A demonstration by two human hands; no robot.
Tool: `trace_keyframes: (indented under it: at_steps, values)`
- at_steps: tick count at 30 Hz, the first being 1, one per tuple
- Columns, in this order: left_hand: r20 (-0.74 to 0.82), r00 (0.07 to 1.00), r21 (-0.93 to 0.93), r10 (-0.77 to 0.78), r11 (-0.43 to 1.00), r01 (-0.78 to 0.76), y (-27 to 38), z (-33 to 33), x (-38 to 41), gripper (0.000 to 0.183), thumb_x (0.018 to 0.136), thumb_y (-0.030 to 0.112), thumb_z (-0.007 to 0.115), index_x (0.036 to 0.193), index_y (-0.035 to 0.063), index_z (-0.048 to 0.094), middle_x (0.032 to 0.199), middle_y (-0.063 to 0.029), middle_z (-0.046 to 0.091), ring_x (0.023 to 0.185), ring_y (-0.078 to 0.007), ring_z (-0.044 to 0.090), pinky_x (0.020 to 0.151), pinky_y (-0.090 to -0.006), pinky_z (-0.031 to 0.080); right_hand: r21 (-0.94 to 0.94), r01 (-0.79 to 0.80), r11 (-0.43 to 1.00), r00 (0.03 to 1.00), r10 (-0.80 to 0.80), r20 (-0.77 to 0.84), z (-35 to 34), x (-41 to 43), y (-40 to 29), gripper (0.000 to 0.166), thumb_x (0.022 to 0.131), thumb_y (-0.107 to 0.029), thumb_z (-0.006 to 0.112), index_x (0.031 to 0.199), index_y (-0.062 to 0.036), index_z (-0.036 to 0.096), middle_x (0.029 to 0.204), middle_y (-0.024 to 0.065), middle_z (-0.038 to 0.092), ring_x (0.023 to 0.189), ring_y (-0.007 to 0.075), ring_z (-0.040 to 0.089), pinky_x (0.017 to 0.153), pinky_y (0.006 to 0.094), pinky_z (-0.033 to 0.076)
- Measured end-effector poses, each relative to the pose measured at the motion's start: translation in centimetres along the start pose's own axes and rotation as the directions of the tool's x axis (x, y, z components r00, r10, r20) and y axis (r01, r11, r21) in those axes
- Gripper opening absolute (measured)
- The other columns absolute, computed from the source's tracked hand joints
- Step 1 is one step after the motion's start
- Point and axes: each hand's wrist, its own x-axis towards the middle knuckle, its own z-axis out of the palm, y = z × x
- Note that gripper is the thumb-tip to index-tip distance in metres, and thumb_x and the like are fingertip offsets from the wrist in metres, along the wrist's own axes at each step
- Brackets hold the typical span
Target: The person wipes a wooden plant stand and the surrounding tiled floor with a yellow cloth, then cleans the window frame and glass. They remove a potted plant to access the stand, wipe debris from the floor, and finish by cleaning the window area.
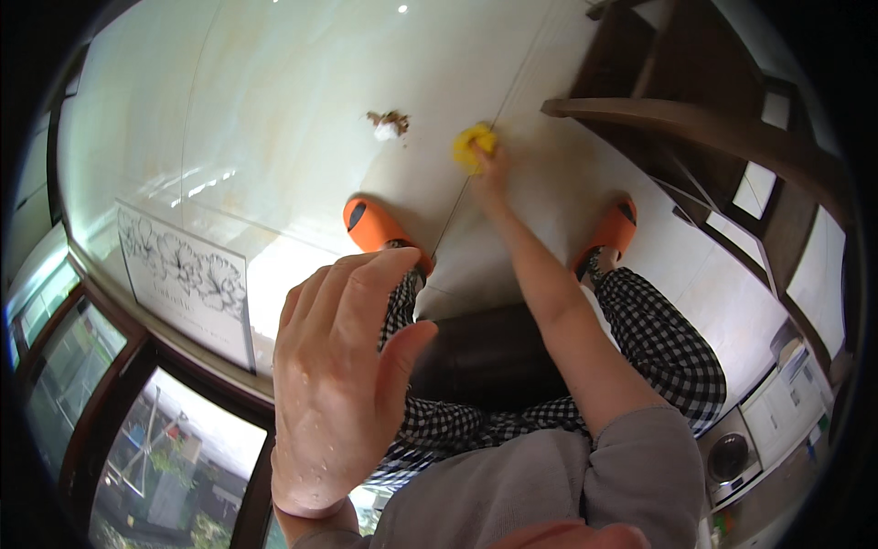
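My left hand (336, 364) is raised close to the camera, wet with droplets, its thumb apart from the fingers and nothing seen in it; its palm is hidden. Down at the floor, my right hand (490, 175) presses a yellow cloth or sponge (475, 147) onto the pale tiles (309, 123), beside a tile joint. To the left of the yellow piece lies a small heap of brown debris (394, 120) with a crumpled white piece (385, 130) at its lower edge.
Orange slippers (374, 223) are on my feet, either side of my right hand. Dark wooden furniture (686, 123) stands at the right. A floral printed board (185, 281) and glazed doors (178, 460) are at the left. A dark seat (487, 357) is beneath me.
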Motion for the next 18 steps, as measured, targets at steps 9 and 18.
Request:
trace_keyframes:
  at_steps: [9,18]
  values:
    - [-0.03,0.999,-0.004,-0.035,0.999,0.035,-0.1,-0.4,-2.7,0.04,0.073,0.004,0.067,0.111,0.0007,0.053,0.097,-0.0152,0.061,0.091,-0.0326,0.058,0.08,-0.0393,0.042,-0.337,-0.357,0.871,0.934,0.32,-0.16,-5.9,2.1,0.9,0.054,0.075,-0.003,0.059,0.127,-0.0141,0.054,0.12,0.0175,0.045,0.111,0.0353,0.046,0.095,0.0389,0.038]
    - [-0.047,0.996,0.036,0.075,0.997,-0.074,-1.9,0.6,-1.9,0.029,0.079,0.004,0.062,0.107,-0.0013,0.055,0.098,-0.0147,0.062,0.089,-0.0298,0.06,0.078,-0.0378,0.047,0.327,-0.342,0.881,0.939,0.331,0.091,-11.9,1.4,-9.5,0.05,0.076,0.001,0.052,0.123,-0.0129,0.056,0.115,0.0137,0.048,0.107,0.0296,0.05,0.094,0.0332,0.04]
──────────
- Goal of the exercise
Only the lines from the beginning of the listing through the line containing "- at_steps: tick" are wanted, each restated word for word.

- Result for this task
A demonstration by two human hands; no robot.
Tool: `trace_keyframes: (indented under it: at_steps, values)`
- at_steps: tick count at 30 Hz, the first being 1, one per tuple

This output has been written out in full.